EXERCISE DIRECTIONS: Return the complete listing exactly as it reads, with each picture removed.

DATASET SECTION: Begin

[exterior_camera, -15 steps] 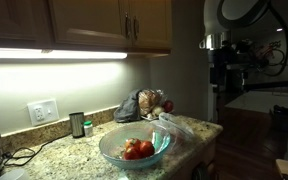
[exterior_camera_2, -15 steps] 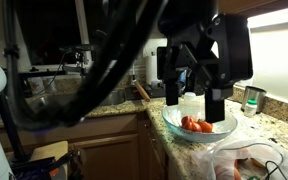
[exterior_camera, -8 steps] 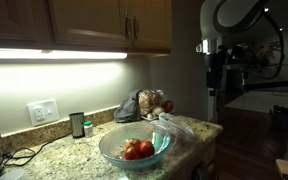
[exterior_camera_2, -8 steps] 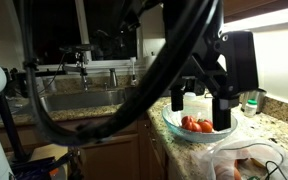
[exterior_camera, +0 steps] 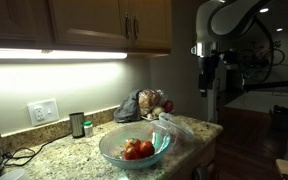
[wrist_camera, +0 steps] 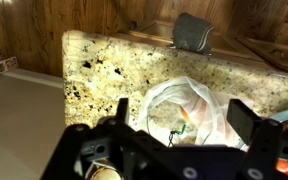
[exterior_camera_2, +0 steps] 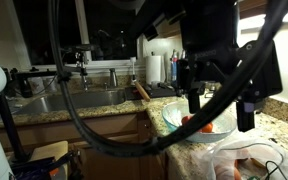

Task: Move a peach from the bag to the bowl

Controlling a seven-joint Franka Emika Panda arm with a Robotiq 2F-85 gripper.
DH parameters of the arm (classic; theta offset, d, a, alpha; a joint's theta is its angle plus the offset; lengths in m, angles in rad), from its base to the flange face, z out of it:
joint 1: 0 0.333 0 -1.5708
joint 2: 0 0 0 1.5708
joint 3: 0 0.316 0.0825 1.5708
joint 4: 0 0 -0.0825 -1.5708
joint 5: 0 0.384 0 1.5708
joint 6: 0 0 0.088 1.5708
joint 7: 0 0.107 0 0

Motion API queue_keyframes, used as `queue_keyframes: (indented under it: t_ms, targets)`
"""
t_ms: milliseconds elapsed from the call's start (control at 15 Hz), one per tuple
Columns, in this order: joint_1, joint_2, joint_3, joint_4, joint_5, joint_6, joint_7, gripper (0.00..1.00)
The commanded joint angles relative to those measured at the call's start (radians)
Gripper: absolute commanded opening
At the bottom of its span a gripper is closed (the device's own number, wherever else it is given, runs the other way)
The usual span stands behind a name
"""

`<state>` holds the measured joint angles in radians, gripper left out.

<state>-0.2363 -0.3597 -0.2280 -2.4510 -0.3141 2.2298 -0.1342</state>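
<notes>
Currently bag (exterior_camera: 132, 106) lies well apart from fingers (wrist_camera: 246, 120).

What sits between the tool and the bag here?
In an exterior view, only the dark red fruits beside the bag; otherwise just air up to the tool.

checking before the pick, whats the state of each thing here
gripper: open, empty, high in the air
bag: on the counter, fruit at its mouth
bowl: upright, red fruit inside
can: upright
cabinet doors: shut
under-cabinet light: on
</notes>
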Motion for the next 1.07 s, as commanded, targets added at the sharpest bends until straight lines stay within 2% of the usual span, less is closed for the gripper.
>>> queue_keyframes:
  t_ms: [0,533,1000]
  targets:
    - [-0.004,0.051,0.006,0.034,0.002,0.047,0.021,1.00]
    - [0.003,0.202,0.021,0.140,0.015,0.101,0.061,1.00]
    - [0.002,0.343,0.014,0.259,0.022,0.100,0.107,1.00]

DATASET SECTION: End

SOLUTION TO THIS EXERCISE:
[exterior_camera, -15 steps] 
[exterior_camera_2, -15 steps] 
[exterior_camera, -8 steps] 
[exterior_camera_2, -8 steps] 
[exterior_camera, +0 steps] 
[wrist_camera, +0 steps] 
[exterior_camera_2, +0 steps] 

Task: Move a peach from the bag to the bowl

Controlling a seven-joint Franka Emika Panda arm with a Robotiq 2F-85 gripper.
DH parameters of the arm (classic; theta offset, d, a, alpha; a joint's theta is its angle plus the offset; lengths in m, angles in rad), from its base to the flange face, z out of it:
joint 1: 0 0.333 0 -1.5708
joint 2: 0 0 0 1.5708
joint 3: 0 0.316 0.0825 1.5708
joint 4: 0 0 -0.0825 -1.5708
joint 5: 0 0.384 0 1.5708
joint 6: 0 0 0.088 1.5708
joint 7: 0 0.107 0 0

Motion API queue_keyframes, used as `queue_keyframes: (indented under it: t_ms, targets)`
"""
t_ms: milliseconds elapsed from the call's start (control at 15 Hz), one per tuple
Columns, in this order: joint_1, joint_2, joint_3, joint_4, joint_5, joint_6, joint_7, gripper (0.00..1.00)
The commanded joint angles relative to those measured at the call's start (radians)
Gripper: absolute commanded opening
At the bottom of its span a gripper is closed (the device's own number, wherever else it is given, runs the other way)
The usual span stands behind a name
"""

`<state>` holds the measured joint angles in radians, gripper left out.

<state>-0.2363 -0.3597 -0.2280 -2.4510 -0.3141 2.2298 -0.1342</state>
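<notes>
Currently bag (exterior_camera: 132, 106) lies well apart from fingers (wrist_camera: 246, 120).

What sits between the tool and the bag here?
In an exterior view, only the dark red fruits beside the bag; otherwise just air up to the tool.

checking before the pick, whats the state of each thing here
gripper: open, empty, high in the air
bag: on the counter, fruit at its mouth
bowl: upright, red fruit inside
can: upright
cabinet doors: shut
under-cabinet light: on
</notes>
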Motion for the next 1.07 s, as commanded, targets added at the sharpest bends until straight lines stay within 2% of the usual span, less is closed for the gripper.
>>> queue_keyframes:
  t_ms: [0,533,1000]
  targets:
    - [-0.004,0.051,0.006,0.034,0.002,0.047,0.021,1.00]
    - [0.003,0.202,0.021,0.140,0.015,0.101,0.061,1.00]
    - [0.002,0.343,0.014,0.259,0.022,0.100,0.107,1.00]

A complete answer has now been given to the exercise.